Acordei hoje e percebi uma mudança incrível quando abri os olhos. Minhas mãos correram a esfregar pálpebras e tudo mais que estivesse ao alcance daquela região dos olhos. Tinha aquela coisa de despregar os cílios e adequar a retina, conforme a cortina. Quase aos sessenta, tenho que ajeitar as pregas da pele. É um fato.

Nessa hora, faço um parêntesis: é incrível como as cortinas dirigem a nossa vida! Já pensaram sobre isso? Se o sol está muito quente e o nosso sono ainda não se realizou, as cortinas nos protegem. Elas filtram o vento mais frio e se abrem como enérgicos pulmões a aspirar aquele calor que a gente tanto quer.

Outras vezes a imagem vem com brilho tão intenso que somos encorajados a esconder o sol de nossas retinas com um tecido grosso e falso que nos intimida a pensar que já é noite. As luzes ficam mais nítidas e nós nos divertimos com isso sem imaginar que nos enganamos.

A vida é assim mesmo, sempre uma tela. Em cinemascope nos vemos como nunca pensamos. Curtimos aquela música, pulando em cima do sofá, o som na altura máxima, os vizinhos, desplugados, a reclamar. A gente canta junto sem perceber que estamos longe. Mas estamos perto, basta entender.

Como disse a vida é mesmo assim, com a exceção de que não traz cortinas. Ah como eu sinto falta das cortinas, aquelas que se fecham após o espetáculo dos nossos sonhos, aquelas de veludo que protegem os protagonistas que pensamos ser, aqueles que de verdade fomos.
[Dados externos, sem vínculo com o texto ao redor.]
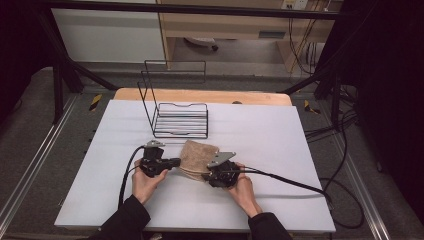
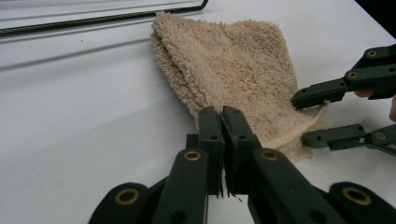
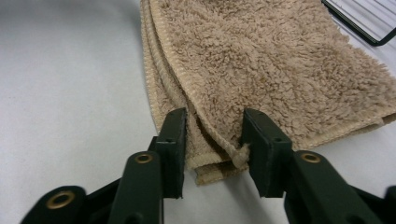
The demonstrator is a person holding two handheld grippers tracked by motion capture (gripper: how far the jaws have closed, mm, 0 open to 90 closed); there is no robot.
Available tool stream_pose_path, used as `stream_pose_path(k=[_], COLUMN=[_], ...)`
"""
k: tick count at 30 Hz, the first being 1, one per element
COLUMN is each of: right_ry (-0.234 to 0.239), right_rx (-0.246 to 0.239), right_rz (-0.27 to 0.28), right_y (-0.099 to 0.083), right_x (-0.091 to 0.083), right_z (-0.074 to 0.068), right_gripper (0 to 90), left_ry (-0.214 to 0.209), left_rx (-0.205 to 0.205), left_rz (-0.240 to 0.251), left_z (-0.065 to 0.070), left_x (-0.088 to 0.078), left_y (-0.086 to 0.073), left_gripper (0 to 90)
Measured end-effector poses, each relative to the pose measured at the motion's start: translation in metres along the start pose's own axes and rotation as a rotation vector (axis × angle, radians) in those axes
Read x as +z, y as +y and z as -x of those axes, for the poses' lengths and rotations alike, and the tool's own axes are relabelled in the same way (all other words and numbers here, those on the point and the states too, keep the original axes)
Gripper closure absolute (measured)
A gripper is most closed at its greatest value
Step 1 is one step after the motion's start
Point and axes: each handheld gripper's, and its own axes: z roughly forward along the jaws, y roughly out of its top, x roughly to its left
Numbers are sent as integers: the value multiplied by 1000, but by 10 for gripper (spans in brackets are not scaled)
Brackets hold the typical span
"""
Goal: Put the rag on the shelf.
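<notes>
**Folding the towel: one corner pinched, the other being let go**

Starting at the bottom of the high view, your forearms come in and meet at the middle of the white table [image 1: 280,145], each hand on its tool. Your left gripper [image 2: 223,122] has its jaws pressed together on the near edge of the beige towel [image 1: 198,156]; in the left gripper view the pads meet with only a sliver of cloth between them, likely so that the stacked layers stay put while the other side is freed. Your right gripper [image 3: 215,135] stands at the towel's lower right corner with its jaws partly apart: the folded hem lies between the pads, brushing the right one, but they do not squeeze it. That reads as a release or a re-grip, I judge.

The towel lies folded in several layers at the centre of the frame, flat on the table between the two tools. Just beyond it, toward the upper middle, stands the black wire rack [image 1: 175,117], near the towel's far edge but not touching it.
</notes>
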Motion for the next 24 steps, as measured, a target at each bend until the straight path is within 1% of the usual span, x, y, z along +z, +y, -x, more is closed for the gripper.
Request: stream_pose_path(k=[1,2,3,4,5,6,7,8,10,11,13,14,16,18,19,20,21,23,24], right_ry=[-5,-5,-13,-24,-26,-31,-31,-31,-27,-25,-14,0,4,34,34,43,55,76,97], right_rx=[4,4,5,4,11,25,25,48,54,67,70,75,75,65,65,65,70,76,91], right_rz=[-6,-6,-9,-10,-13,-15,-15,-15,-15,-10,0,9,11,12,12,13,11,16,18], right_y=[1,1,1,1,2,2,2,3,3,4,5,7,8,13,13,14,15,18,18], right_x=[0,0,0,0,0,0,0,-1,-1,-2,-5,-9,-11,-16,-16,-16,-16,-14,-12], right_z=[1,1,2,3,4,4,4,4,5,4,3,-1,-3,-16,-16,-20,-24,-33,-37], right_gripper=[690,690,748,776,791,812,812,823,826,828,830,829,829,829,829,828,828,827,827], left_ry=[-6,-13,-25,-21,-19,-20,-21,-23,-26,-25,-26,-28,-30,-23,-17,-8,3,18,19], left_rx=[-1,-2,-4,-1,6,6,6,4,3,5,5,0,-2,3,10,21,36,50,51], left_rz=[1,4,6,9,8,7,8,9,12,13,16,18,21,12,10,3,-5,-17,-21], left_z=[0,1,1,3,4,4,4,4,3,3,2,2,0,-1,-1,0,0,-1,-1], left_x=[0,0,1,1,1,2,2,2,1,0,-3,-4,-8,-12,-14,-16,-18,-22,-24], left_y=[0,0,0,0,0,0,0,0,0,1,2,2,3,2,2,1,0,-3,-4], left_gripper=[867,867,867,867,867,867,867,866,867,867,867,867,867,867,867,867,867,867,867])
As cortinas, dizia eu. Aquelas que se abrem quando nossas expectativas são ultrapassadas. As luzes, os brilhos, os lumes e os perfumes que invadem a nossa alma.

Vivo com as cortinas abertas, combinei comigo e com elas. São de veludo, de forma a impedir que o sol transpasse, mas que me tragam aconchego e paz. Pousam nos meus ombros as cortinas, aquelas minhas, minhas meninas.

Faço delas o meu cinema, e de cena em cena vou colando os beijos da vida, como no filme que não consigo esquecer. O Cinema Paradiso em que os sonhos se emendam com fita durex e entre um fotograma e outro o beijo emerge. A vida se ajeita assim, entre um beijo e outro, com uma simples fita adesiva. Assim faz a cortina, ela inibe e disfarça o tempo, o vento e o meu olhar. Ela paira sobre as ondas, quando penso em navegar. É o corpo mais fértil da minha imaginação, a mulher, aquela que tem a certeza que sabe que ela é.

A cortina, minha amiga, inimiga sempre por perto, e tão longe a desfiar os nós da vida, com o simples bloqueio da luz.

Me disseram que ao nascer cortina você vem já com o estigma de enganar o olhar, pensando em acalmá-lo, você só disfarça e assim a vida segue de viés, dobrando a esquina entre a rua do imprevisto e a avenida do inimaginável.

Mas gosto de você cortina. Já me acalmou tantas vezes, em outras, sem que eu percebesse, me enganou e me fez pensar que a vida seguia normal.

Meu pano de estrelas, já imaginei junto a você tudo que me permitia imaginar. Amei minhas divas, minhas dores, minhas sinas, minhas vidas.

Hoje você é bandeira, cortina amiga. Te espero baixar a guarda e num piscar de olhar aceno. Sei que você entende, me compreende, e entre uma trama e o outra do tecido suspira. Ao meu ouvido diz que a lua está logo atrás. Eu acredito!